--- Your objective ---
Where the data below begins, start duplicating lines exactly, and finish with the line containing "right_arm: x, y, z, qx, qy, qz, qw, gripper"; add nothing else. Leave the pictures out.

Saved data entries
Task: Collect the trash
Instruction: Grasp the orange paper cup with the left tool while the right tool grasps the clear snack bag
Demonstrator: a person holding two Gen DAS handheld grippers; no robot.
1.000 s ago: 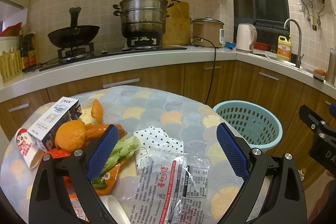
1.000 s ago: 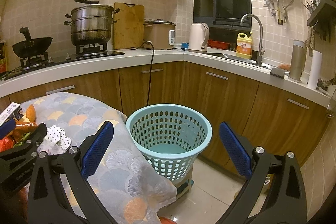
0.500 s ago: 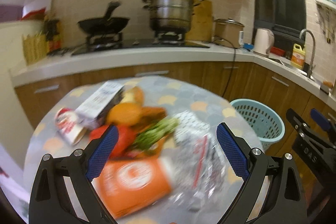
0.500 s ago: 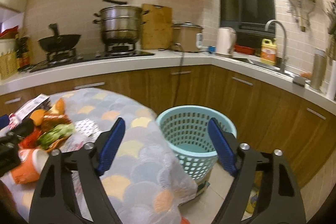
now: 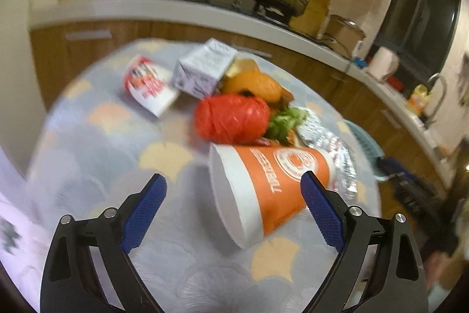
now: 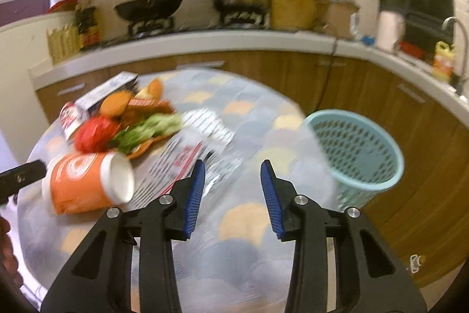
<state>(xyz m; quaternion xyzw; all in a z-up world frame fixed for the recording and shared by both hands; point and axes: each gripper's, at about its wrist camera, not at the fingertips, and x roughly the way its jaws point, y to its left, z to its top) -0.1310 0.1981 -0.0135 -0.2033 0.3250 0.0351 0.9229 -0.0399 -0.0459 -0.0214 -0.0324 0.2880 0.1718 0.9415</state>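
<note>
The round table (image 6: 252,228) is being used as the gathering spot, the teal basket (image 6: 356,148) being kept just beside its edge for drops. Trash is being left heaped together: the orange cup (image 5: 275,181) lying on its side, the clear wrapper (image 6: 187,157) flat. The left gripper (image 5: 231,209) is being held wide around the cup without touching it; the right gripper (image 6: 231,189) is being narrowed on nothing.

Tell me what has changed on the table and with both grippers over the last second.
The left gripper has swung left toward the orange paper cup, jaws open, holding nothing. The right gripper has turned from the teal basket toward the table, and its jaws are closing on nothing. The trash pile, red bag and milk carton lie where they were.
</note>
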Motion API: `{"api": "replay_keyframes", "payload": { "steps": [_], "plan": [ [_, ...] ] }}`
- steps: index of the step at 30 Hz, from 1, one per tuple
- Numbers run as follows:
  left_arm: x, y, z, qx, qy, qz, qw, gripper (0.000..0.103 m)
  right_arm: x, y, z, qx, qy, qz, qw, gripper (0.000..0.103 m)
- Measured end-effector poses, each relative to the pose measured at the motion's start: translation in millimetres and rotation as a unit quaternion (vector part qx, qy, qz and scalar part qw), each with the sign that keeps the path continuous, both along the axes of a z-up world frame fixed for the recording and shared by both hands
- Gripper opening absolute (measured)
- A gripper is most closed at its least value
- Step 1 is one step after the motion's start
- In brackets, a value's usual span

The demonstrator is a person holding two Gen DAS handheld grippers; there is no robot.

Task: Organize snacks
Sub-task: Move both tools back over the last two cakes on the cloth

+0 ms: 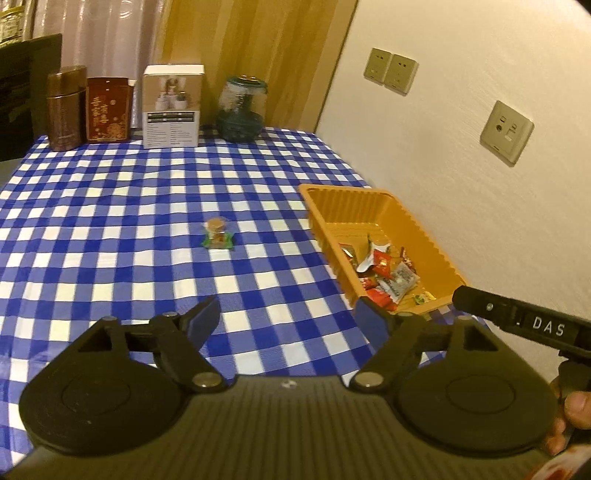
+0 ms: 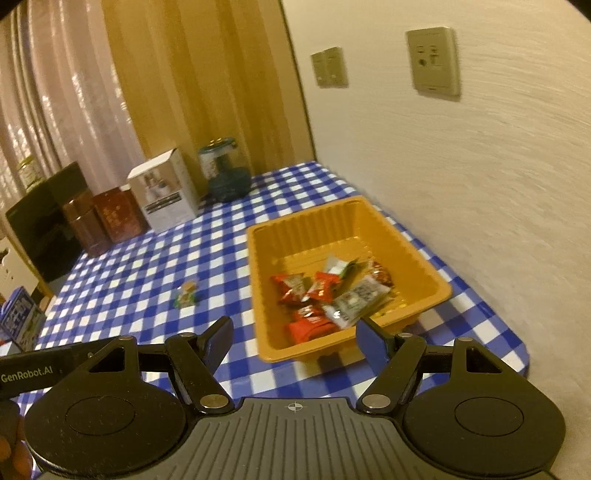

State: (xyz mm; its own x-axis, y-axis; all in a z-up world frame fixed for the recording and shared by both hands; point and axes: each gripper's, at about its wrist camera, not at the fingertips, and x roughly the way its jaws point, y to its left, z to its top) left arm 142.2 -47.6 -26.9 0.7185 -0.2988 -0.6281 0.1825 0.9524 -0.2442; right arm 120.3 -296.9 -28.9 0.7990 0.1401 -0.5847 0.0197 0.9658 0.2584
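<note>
On the checked surface (image 1: pixel 110 221), one snack (image 1: pixel 218 236) remains outside the orange tray (image 2: pixel 406 236) of wrapped snacks (image 2: pixel 332 295); both grippers' jaws released, empty.

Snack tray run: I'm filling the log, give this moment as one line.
left gripper open | right gripper open | orange tray holds packets | one snack on tablecloth

Both wrist views look forward, sharing the orange tray (image 1: pixel 413 225) (image 2: pixel 369 221).

I see a cream textured wall (image 1: pixel 461 92) with beige sockets (image 1: pixel 506 133). Wooden panel (image 1: pixel 258 44), pale curtains (image 1: pixel 107 33), blue-checked table (image 1: pixel 129 206).
</note>
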Motion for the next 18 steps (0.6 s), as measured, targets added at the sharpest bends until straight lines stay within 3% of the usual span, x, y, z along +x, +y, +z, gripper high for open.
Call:
{"api": "replay_keyframes", "payload": {
  "steps": [7,18],
  "plan": [
    [-7,30,-4,-0.001,0.0,0.022,0.9998,0.089,3,27,-5,-0.005,0.004,0.026,1.0,0.073],
    [-3,70,-15,0.013,0.007,0.064,0.9979,0.09,15,55,-9,-0.007,0.006,0.057,0.998,0.073]
  ]
}}
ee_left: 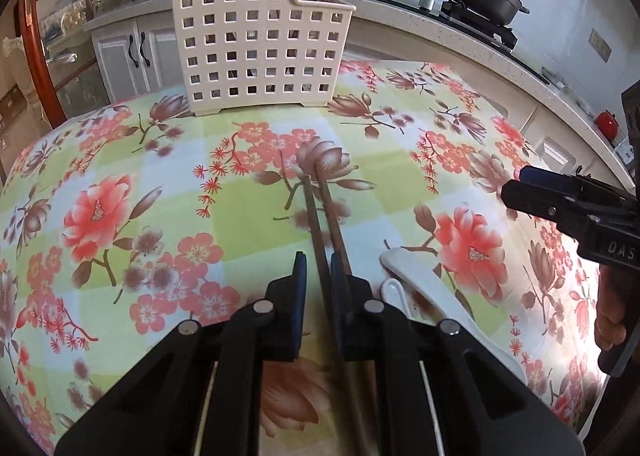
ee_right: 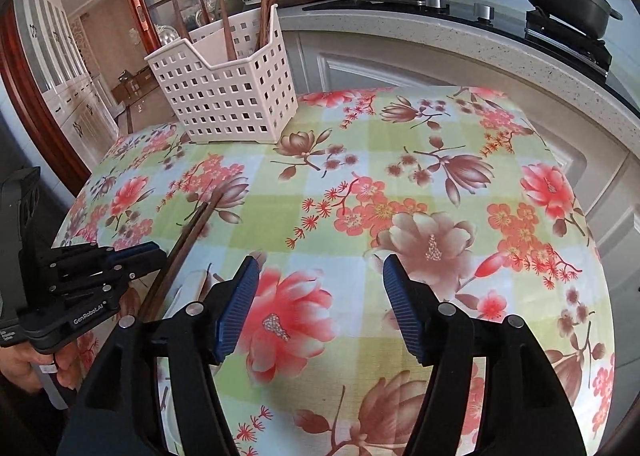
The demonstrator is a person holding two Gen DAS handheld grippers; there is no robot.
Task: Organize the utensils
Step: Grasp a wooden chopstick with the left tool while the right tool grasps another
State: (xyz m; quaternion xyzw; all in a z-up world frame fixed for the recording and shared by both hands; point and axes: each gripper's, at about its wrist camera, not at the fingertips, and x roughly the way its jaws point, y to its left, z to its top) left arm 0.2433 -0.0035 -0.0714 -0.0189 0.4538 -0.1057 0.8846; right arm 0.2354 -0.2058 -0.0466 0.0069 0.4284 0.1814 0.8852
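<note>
Left claw (ee_left: 319, 270) clamped on 2 chopsticks (ee_left: 320, 212) lying on tablecloth (ee_left: 180, 196); right claw (ee_right: 316, 280) wide, empty.

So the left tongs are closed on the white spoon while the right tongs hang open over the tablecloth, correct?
Not quite. The left tongs are closed on the pair of brown chopsticks, not the white spoon, which lies untouched beside them, as the left wrist view shows. The right tongs do hang open over the tablecloth.

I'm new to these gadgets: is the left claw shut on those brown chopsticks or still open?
Shut. The left gripper has both pads pressed against the pair of chopsticks, whose tips rest on the tablecloth.
</note>
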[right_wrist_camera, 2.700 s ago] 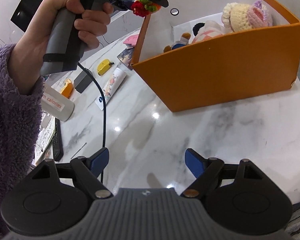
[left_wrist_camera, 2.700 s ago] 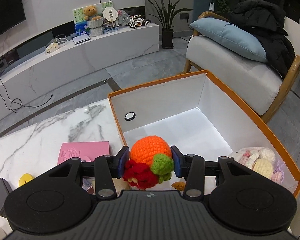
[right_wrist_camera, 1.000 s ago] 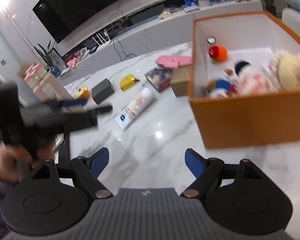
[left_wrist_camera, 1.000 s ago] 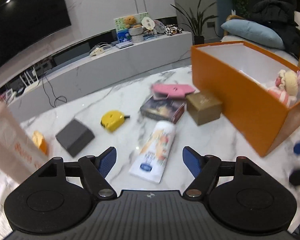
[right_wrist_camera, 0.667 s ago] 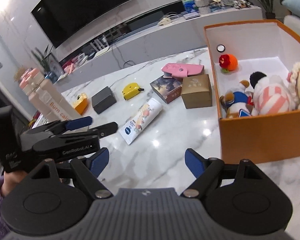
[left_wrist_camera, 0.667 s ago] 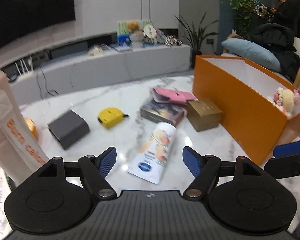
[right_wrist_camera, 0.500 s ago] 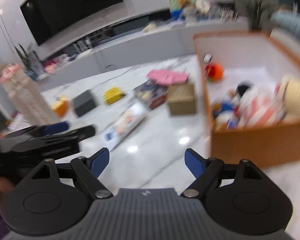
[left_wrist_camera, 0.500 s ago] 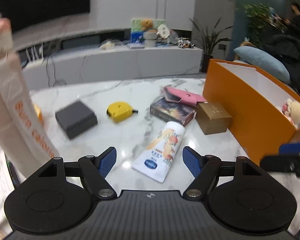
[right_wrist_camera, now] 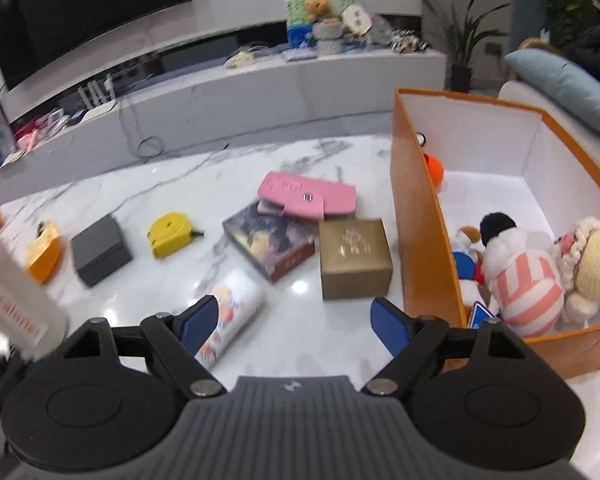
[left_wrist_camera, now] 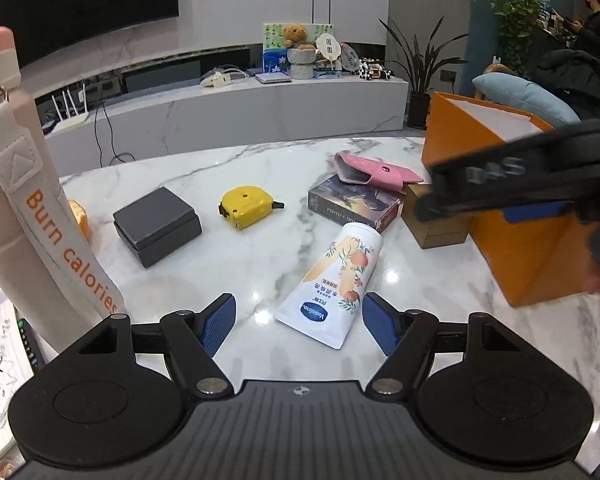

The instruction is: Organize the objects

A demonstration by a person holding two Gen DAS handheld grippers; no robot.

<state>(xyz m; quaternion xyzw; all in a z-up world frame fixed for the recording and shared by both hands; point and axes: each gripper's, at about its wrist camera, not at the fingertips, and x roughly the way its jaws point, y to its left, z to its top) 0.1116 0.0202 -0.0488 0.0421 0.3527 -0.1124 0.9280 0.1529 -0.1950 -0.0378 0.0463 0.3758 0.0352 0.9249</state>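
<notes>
Left wrist view: left gripper [left_wrist_camera: 299,322] spread wide, holding nothing, low over marble table [left_wrist_camera: 228,168]. Lotion tube [left_wrist_camera: 333,282] lying just ahead between the fingertips, cap end toward 1 o'clock. Yellow tape measure [left_wrist_camera: 247,206] at 11 o'clock, dark grey box [left_wrist_camera: 157,226] further toward 10. Card box [left_wrist_camera: 354,201] at 1 o'clock w/ pink wallet [left_wrist_camera: 374,169] resting on its far end; gold box [left_wrist_camera: 436,222] just right of it, touching orange bin [left_wrist_camera: 528,264] at 2–3 o'clock. Blurred right gripper body crossing in front of bin. Tall bottle [left_wrist_camera: 28,216] upright at 9 o'clock. Right wrist view: right gripper [right_wrist_camera: 294,318] also wide, holding nothing, above tube [right_wrist_camera: 228,318]. Plush toys [right_wrist_camera: 520,276] in near end of bin [right_wrist_camera: 414,216], orange crochet ball [right_wrist_camera: 435,168] at far end.
</notes>
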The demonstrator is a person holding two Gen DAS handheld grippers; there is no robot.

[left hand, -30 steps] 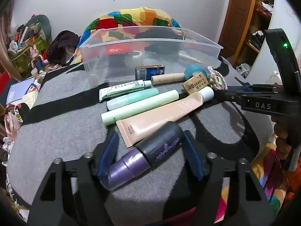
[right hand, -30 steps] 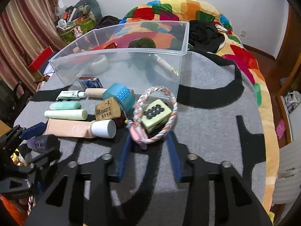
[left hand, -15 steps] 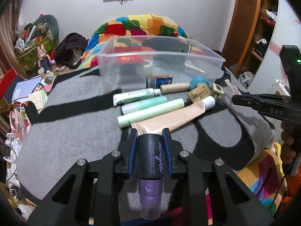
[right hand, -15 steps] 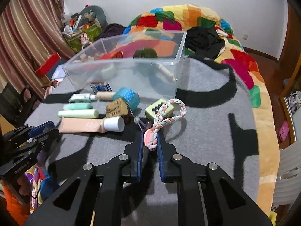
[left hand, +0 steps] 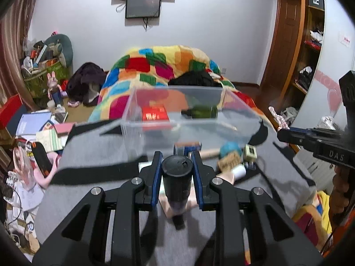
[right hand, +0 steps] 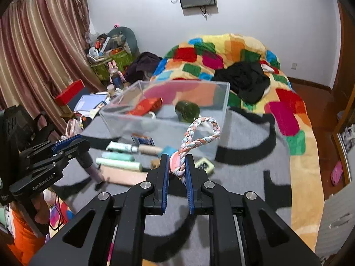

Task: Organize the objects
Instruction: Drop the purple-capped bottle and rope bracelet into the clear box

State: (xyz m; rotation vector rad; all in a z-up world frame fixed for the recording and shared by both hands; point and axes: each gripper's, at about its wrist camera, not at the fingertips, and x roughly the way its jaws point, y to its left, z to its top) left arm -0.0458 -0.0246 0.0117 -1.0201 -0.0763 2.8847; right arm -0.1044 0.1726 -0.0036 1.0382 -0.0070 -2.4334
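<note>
My left gripper (left hand: 177,166) is shut on a purple bottle with a black cap (left hand: 177,177), held cap-forward above the grey table, pointing at the clear plastic bin (left hand: 190,119). In the right wrist view the left gripper (right hand: 73,148) holds the bottle (right hand: 91,166) tilted down at the left. My right gripper (right hand: 176,164) is shut on a braided pastel rope loop (right hand: 199,133), lifted in front of the bin (right hand: 168,110). The rope also shows in the left wrist view (left hand: 277,116).
On the table before the bin lie several tubes (right hand: 118,163), a peach tube (right hand: 124,174), a blue box (right hand: 142,139), a teal roll (left hand: 230,149) and a small green keypad block (right hand: 204,165). The bin holds a red box (left hand: 154,114) and a dark green item (right hand: 187,109).
Both grippers have risen and tipped forward toward the bin, carrying the bottle and the rope higher above the table. The rope loop now hangs free of the keypad block.
</note>
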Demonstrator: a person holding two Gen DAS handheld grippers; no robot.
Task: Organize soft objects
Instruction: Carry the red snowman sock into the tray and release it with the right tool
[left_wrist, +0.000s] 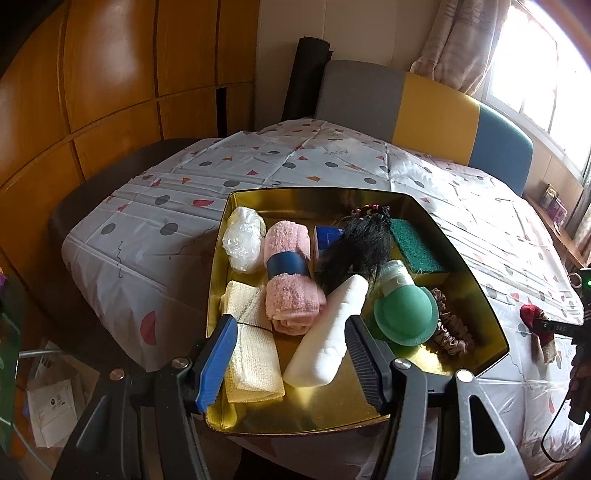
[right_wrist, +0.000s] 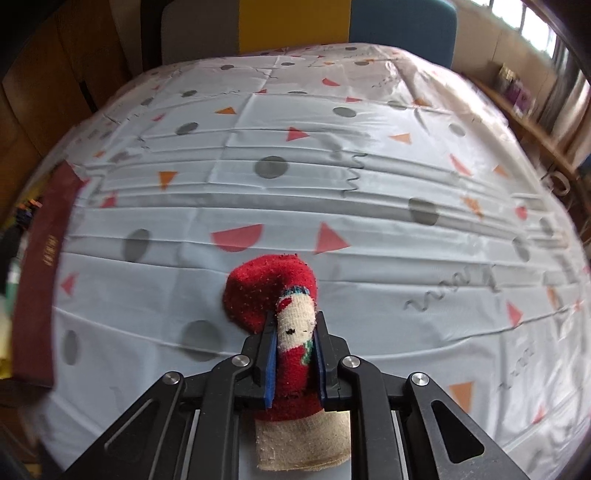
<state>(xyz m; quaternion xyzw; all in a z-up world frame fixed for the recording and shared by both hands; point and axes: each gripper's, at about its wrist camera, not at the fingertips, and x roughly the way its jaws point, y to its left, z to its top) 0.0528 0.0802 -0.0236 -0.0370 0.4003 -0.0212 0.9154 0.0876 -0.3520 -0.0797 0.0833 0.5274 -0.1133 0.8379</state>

--- Answer to this exercise ---
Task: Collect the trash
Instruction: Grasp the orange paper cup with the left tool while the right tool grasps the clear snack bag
Demonstrator: a person holding two Gen DAS handheld grippers; no robot.
1.000 s ago: 
1.000 s ago: 
0.500 s ago: 
0.500 s ago: 
now: 
now: 
<state>(xyz m; quaternion xyzw; all in a z-up world frame fixed for the recording and shared by both hands; point and axes: each gripper's, at about its wrist camera, not at the fingertips, and x roughly the way its jaws point, y to its left, z to its top) -0.1310 0.1981 -0.0135 -0.2033 0.3250 0.0351 0.9229 -0.0399 -0.0459 -0.0214 -0.0324 0.2880 0.1718 0.9415</state>
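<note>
The round table (image 6: 252,228) is being used as the gathering spot, the teal basket (image 6: 356,148) being kept just beside its edge for drops. Trash is being left heaped together: the orange cup (image 5: 275,181) lying on its side, the clear wrapper (image 6: 187,157) flat. The left gripper (image 5: 231,209) is being held wide around the cup without touching it; the right gripper (image 6: 231,189) is being narrowed on nothing.

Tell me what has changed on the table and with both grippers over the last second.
The left gripper has swung left toward the orange paper cup, jaws open, holding nothing. The right gripper has turned from the teal basket toward the table, and its jaws are closing on nothing. The trash pile, red bag and milk carton lie where they were.
</note>
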Motion API: `{"api": "replay_keyframes", "payload": { "steps": [_], "plan": [ [_, ...] ] }}`
- steps: index of the step at 30 Hz, from 1, one per tuple
- Numbers run as follows:
  left_arm: x, y, z, qx, qy, qz, qw, gripper (0.000..0.103 m)
  right_arm: x, y, z, qx, qy, qz, qw, gripper (0.000..0.103 m)

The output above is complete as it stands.